** Opening Data block block **
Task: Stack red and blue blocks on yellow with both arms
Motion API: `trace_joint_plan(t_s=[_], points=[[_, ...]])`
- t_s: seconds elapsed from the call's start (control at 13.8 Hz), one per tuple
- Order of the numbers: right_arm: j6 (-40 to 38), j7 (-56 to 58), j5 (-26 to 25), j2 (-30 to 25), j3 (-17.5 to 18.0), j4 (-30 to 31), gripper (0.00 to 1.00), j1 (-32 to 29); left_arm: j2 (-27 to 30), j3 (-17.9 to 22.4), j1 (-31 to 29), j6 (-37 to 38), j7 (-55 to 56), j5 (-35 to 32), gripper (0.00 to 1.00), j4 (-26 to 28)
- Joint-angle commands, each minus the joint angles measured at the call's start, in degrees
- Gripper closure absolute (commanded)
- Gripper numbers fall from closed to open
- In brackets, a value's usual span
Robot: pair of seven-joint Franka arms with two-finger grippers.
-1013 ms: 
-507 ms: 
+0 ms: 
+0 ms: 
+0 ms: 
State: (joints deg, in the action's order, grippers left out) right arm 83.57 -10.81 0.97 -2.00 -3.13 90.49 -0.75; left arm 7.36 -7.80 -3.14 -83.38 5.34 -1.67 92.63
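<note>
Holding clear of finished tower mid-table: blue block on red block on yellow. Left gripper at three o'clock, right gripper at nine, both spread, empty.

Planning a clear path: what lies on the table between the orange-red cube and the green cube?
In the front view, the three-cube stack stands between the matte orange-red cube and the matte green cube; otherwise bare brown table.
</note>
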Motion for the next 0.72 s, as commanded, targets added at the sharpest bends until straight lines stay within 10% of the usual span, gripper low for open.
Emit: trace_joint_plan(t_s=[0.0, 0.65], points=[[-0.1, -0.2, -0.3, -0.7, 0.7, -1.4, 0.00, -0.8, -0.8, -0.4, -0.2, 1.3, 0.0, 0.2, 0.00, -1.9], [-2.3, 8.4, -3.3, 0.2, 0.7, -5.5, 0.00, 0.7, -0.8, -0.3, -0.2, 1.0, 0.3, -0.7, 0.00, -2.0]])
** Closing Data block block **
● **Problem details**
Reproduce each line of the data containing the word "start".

● **Exercise answer**
- t_s: seconds elapsed from the call's start (control at 13.8 Hz), one per tuple
- Joint-angle commands, each minus the joint angles measured at the call's start, in degrees

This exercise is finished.